Ecco perché le Rsu sentono il bisogno “mettere in campo il ruolo e la prospettiva del lavoro, delle lavoratrici e dei lavoratori” e la necessità, tramite le assemblee, di varare “un piano di azione e iniziative di sostegno per garantire un futuro alle attività e al lavoro” e “promuovere una iniziativa che contrasti l’abbandono del destino di centinaia di lavoratori diretti e dell’indotto alle decisioni dell’Eni”.

Una questione che oggi sembra locale – anche se spesso osservata con freddezza dalla città e dai suoi rappresentanti – e che appare molto sottovalutata anche a livello nazionale, dove invece potrebbe avere effetti pensanti, perché la filiera a valle del cracking di Marghera è lunga e importante, non solo per Ferrara: “Con la chiusura dell’impianto veneto, si determinerà nel nostro Paese un ammanco di 231 kton di etilene e di 262 kton di propilene che servono agli impianti presenti in Italia e che le produzioni Eni, da lunedì prossimo, non saranno più in grado di realizzare – rilevano le Rsu del Polo chimico estense -. In questo anno si sono prodotte iniziative con l’intenzione di affrontare anche nella chimica, anche qui a Ferrara le cosiddette Transizioni (energetica e ecologica) coniugandole con una giusta tenuta sociale delle attività.
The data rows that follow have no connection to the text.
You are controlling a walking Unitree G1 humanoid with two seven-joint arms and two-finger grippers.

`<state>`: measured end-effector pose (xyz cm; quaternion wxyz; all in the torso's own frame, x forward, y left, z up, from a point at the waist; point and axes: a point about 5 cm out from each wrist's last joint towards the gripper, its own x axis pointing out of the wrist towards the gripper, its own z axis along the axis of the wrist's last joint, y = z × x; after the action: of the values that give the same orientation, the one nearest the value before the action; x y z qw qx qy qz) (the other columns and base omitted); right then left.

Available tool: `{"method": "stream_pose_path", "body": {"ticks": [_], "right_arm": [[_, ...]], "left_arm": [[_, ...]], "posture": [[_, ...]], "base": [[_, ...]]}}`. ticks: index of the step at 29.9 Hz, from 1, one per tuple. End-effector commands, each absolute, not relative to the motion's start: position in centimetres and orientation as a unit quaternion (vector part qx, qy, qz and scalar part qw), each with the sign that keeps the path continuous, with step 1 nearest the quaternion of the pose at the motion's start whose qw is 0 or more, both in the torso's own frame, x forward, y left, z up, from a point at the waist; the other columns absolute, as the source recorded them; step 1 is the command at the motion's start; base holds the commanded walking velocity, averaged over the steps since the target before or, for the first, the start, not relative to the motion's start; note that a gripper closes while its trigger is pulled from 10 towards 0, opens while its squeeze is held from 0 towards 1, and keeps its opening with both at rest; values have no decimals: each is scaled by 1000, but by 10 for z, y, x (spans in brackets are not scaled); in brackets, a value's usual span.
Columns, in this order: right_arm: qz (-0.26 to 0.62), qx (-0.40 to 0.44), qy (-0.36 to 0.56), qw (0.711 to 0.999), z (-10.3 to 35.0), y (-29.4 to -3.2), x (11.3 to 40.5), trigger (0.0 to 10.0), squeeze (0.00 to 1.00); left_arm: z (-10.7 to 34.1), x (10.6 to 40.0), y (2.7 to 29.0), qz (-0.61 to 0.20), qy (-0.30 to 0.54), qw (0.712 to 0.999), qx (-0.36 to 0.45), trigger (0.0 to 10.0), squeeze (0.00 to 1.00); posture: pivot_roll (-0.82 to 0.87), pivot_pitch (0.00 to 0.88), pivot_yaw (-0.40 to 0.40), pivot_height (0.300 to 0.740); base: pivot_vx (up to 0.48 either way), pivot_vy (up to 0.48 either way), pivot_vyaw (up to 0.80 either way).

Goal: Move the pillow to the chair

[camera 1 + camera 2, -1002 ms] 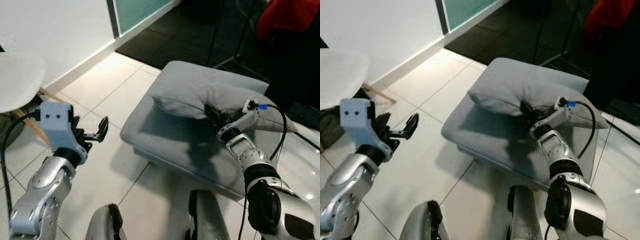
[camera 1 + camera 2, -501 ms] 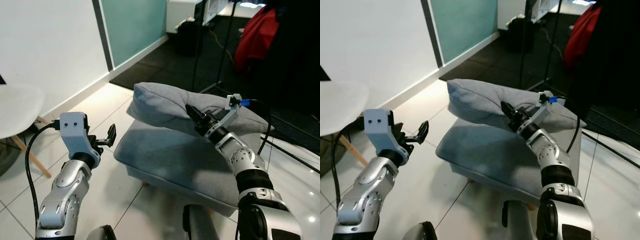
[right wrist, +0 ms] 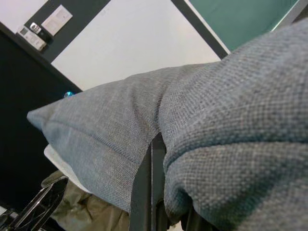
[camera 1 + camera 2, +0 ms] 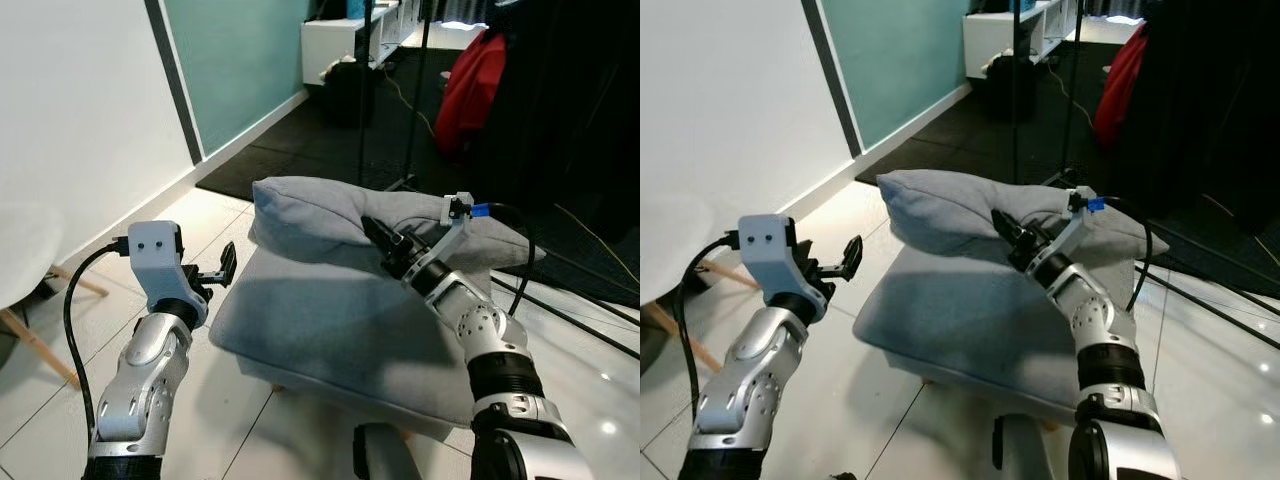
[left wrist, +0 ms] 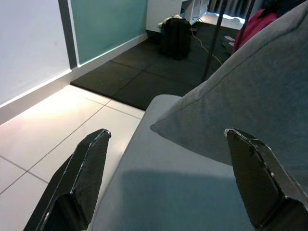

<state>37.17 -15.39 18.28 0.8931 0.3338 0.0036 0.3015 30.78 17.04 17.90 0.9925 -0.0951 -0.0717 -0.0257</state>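
The right gripper pinches a fold of the grey pillow; the left gripper, fingers spread, hovers at 9 o'clock of the grey ottoman. The pillow's long axis runs 9-to-3 above the ottoman. A second ago it lay on the cushion; now it is lifted.

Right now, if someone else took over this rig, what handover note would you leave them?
Right pincer: shut on the grey pillow, pinching a fold of its fabric and holding it above the grey ottoman.
Left pincer: open, holding nothing, beside the ottoman's near-left corner.
White chair: off to the robot's left.
Done: pillow gripped and raised.
Left: turn left, carry the pillow to the chair and release it on the seat.
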Motion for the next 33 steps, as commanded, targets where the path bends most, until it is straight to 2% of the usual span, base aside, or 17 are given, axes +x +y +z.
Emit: {"method": "stream_pose_path", "body": {"ticks": [1, 11, 25, 33], "right_arm": [[317, 327, -29, 890, 201, -151, 372, 0, 0], [316, 315, 6, 895, 184, -145, 369, 0, 0], [318, 309, 25, 896, 177, -141, 368, 0, 0], [318, 302, 33, 898, 174, -140, 368, 0, 0]], "left_arm": [[176, 309, 174, -14, -68, 993, -94, 10000, 0], [165, 306, 177, 7, -60, 993, -97, 10000, 0], [151, 297, 167, -16, -45, 997, -62, 10000, 0], [147, 295, 152, -44, -39, 997, -49, 10000, 0]], "posture": [[-229, 0, 38, 622], [-208, 0, 16, 651], [-184, 0, -5, 689], [-179, 0, -4, 714]], "base": [[0, 0, 0], [0, 0, 0], [0, 0, 0], [0, 0, 0]]}}
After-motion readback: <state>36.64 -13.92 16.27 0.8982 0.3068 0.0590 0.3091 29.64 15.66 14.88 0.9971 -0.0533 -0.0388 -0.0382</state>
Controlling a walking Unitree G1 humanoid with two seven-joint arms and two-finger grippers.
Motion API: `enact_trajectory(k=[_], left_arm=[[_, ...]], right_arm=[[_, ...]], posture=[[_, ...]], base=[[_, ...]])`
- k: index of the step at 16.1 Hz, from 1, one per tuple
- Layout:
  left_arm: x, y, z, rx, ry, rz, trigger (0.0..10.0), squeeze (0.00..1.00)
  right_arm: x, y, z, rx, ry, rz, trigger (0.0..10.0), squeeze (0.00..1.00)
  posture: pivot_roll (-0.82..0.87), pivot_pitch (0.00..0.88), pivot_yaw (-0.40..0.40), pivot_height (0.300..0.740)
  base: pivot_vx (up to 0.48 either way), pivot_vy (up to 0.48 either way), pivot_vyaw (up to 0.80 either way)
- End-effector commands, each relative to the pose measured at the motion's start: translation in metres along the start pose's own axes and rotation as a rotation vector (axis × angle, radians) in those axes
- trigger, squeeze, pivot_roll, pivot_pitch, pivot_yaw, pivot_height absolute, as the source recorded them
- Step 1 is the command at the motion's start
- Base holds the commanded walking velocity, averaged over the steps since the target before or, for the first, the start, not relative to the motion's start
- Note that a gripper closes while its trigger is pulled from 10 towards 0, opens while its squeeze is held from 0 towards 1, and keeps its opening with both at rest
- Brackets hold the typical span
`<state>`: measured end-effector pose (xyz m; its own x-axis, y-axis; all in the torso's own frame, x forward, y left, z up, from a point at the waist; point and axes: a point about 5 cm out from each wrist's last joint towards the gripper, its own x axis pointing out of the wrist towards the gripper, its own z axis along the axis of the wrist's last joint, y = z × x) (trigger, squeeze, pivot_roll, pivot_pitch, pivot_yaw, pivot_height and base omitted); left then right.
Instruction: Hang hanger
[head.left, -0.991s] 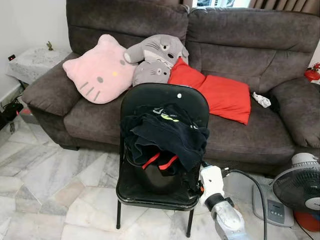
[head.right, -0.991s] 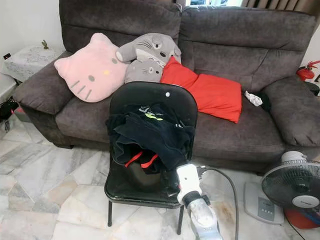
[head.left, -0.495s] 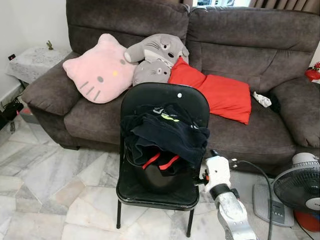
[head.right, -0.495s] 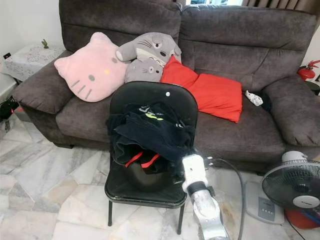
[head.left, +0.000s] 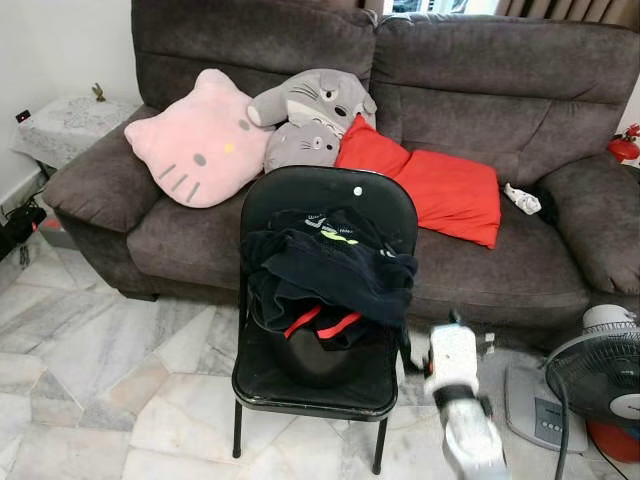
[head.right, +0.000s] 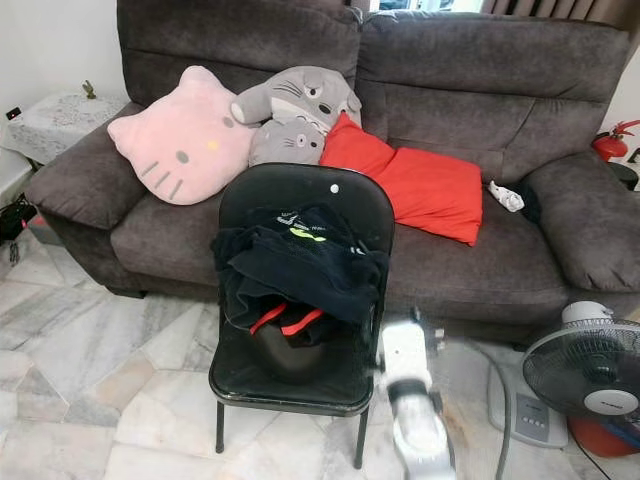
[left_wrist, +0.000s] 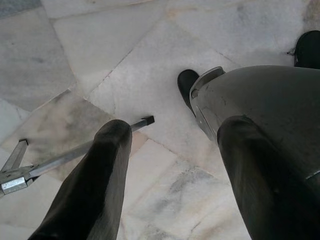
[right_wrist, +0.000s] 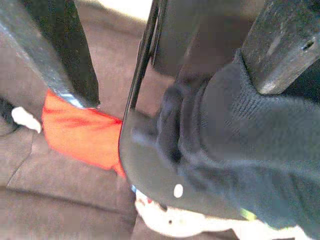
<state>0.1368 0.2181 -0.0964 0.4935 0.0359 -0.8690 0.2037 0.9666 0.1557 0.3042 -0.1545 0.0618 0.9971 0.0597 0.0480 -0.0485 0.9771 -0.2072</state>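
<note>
Approach step. Your right gripper, lower right of the frame, hovers beside the black chair, fingers apart and empty. The clothes pile lies at centre; no hanger can be made out in it. Left gripper hangs open over the floor. Next, find the hanger.
</note>
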Motion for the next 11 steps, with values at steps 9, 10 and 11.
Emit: enact_trajectory(k=[9, 10, 11], left_arm=[[0.000, -0.021, -0.010, 0.007, 0.040, -0.077, 10.0, 0.00], [0.000, -0.021, -0.009, 0.008, 0.039, -0.077, 10.0, 0.00], [0.000, -0.021, -0.009, 0.008, 0.039, -0.077, 10.0, 0.00]], right_arm=[[0.011, 0.030, -0.010, 0.010, 0.143, 0.225, 10.0, 0.00], [0.014, 0.026, -0.005, 0.022, 0.115, 0.181, 10.0, 0.00], [0.015, 0.025, -0.004, 0.026, 0.107, 0.168, 10.0, 0.00]], posture=[[-0.06, 0.087, -0.045, 0.740], [-0.06, 0.089, -0.045, 0.740], [-0.06, 0.089, -0.045, 0.740]], base=[[0.000, 0.000, 0.00], [0.000, 0.000, 0.00], [0.000, 0.000, 0.00]])
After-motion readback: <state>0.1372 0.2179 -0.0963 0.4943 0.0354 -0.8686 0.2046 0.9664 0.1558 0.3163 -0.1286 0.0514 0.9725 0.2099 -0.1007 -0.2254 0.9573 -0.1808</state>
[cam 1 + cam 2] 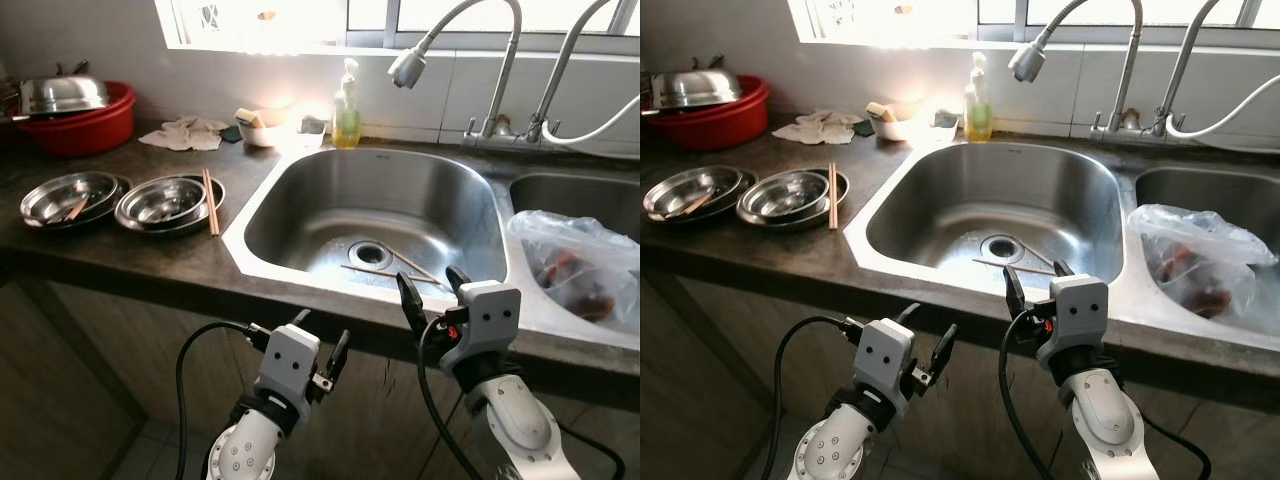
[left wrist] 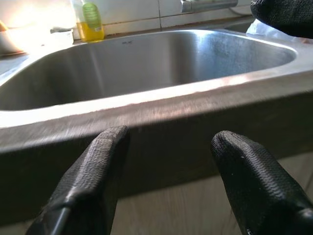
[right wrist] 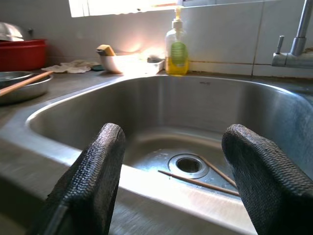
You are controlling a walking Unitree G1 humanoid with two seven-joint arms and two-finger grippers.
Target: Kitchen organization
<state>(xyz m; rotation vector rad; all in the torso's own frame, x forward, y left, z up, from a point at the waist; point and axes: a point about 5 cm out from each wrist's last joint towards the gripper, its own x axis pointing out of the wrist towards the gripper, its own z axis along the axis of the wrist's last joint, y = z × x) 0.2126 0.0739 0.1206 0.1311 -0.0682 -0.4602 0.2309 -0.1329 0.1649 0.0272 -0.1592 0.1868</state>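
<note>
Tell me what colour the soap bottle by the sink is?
The soap bottle is yellow with a green label and a white pump, clearest in the right wrist view.

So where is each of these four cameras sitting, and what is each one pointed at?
Left and right eye views: on the head, looking down at the sink; both arms show, left gripper and right gripper open.
Left wrist view: low before the counter edge, between its fingers.
Right wrist view: over the rim, toward chopsticks.
Shared: the soap bottle.
</note>
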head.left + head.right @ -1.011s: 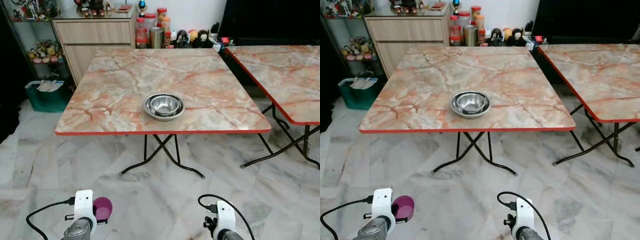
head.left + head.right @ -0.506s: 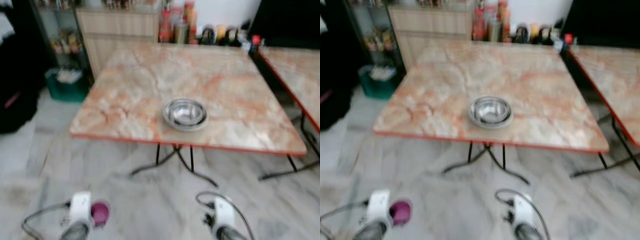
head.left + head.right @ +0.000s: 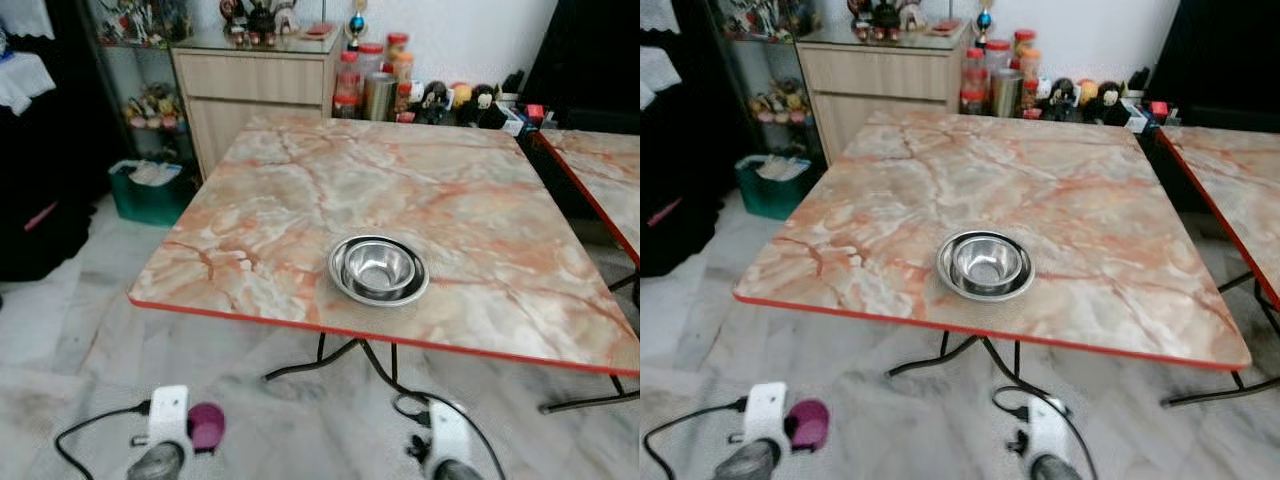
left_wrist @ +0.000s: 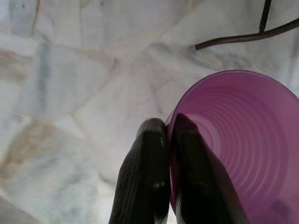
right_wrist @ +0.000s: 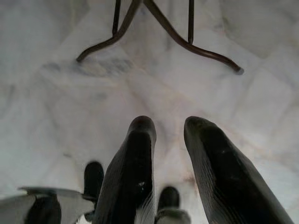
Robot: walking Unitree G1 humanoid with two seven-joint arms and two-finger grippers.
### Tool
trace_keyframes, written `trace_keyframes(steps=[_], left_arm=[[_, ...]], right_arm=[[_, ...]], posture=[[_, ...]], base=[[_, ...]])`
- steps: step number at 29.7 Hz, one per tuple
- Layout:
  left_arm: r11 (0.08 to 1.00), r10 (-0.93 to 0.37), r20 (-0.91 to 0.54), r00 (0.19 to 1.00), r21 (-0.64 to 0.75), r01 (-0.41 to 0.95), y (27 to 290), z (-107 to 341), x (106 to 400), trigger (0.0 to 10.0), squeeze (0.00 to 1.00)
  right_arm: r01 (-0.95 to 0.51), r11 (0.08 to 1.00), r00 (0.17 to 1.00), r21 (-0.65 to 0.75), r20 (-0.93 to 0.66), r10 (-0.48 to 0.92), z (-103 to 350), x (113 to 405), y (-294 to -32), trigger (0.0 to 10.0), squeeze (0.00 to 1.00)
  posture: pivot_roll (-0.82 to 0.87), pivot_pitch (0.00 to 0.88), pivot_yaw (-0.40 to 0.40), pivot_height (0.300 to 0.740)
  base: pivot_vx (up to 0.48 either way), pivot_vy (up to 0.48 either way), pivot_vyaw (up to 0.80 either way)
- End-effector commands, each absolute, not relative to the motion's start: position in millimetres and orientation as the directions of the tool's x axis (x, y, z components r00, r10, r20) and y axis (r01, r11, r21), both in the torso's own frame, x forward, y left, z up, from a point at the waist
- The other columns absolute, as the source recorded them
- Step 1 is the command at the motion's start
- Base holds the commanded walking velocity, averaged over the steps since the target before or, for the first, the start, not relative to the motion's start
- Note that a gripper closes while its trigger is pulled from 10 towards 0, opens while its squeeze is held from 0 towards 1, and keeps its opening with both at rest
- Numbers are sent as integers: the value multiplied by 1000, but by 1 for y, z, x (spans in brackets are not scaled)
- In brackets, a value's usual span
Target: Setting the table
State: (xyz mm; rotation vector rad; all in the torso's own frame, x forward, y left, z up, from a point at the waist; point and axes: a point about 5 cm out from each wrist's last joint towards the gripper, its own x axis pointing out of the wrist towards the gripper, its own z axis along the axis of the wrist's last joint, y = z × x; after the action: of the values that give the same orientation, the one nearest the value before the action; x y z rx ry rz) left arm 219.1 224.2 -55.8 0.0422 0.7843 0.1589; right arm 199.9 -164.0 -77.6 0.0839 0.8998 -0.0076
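Note:
A purple plastic cup (image 4: pixel 243 144) is pinched by its rim in my left gripper (image 4: pixel 168 128), one finger inside and one outside; the cup (image 3: pixel 206 427) shows low at the left beside the wrist. Two nested steel bowls (image 3: pixel 378 269) sit near the front edge of the marble-patterned table (image 3: pixel 260 200). My right gripper (image 5: pixel 169 127) hangs low over the floor with a narrow gap between its fingers and nothing in it.
A second marble table (image 3: pixel 600 170) stands to the right. A wooden cabinet (image 3: pixel 255 85) with jars and figurines is behind, a green bin (image 3: pixel 145 190) to the left. The table's black folding legs (image 5: pixel 154 28) cross over the marble floor.
The camera has come closer to the table and swung, so the table and bowls look larger and more central. Both arms stay low, the left still holding the cup.

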Motion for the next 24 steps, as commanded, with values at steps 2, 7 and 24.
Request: trace_keyframes(steps=[2, 7, 24], left_arm=[[989, 148, -696, 702, 98, -111, 218, -56, 221, 10000, 0], [970, 239, -688, 685, 199, -139, 233, -55, 217, 10000, 0], [424, 810, -59, 584, 746, -513, 344, 49, 256, 10000, 0]], right_arm=[[61, 997, 610, 48, -793, 1, -79, 195, -175, 10000, 0], [63, 997, 611, 53, -792, 3, -79, 195, -174, 10000, 0], [53, 997, 609, 51, -793, 9, -79, 197, -175, 10000, 0]], posture=[[103, 0, -24, 740], [104, 0, -24, 740], [113, 0, -31, 740]], base=[[0, 0, 0], [0, 0, 0], [0, 0, 0]])
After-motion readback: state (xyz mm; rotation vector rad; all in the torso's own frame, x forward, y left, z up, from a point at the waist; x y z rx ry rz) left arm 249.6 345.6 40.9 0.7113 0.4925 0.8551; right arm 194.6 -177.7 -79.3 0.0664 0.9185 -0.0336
Il Ministero dello sviluppo economico ha effettuato vari incontri con le Regioni interessate, le rappresentanze sindacali e l’Eni”, ma “non si sono prodotte soluzioni in grado di legare la decisione dell’Eni, alla definizione di un piano industriale valido per tutta la filiera della petrolchimica padana – lamentano le Rsu – e che si concretizzasse in investimenti per il miglioramento e la transizione alla produzione di polimeri e gomme in modo competitivo ecosostenibile e all’altezza della qualità richiesta dai mercati di riferimento”.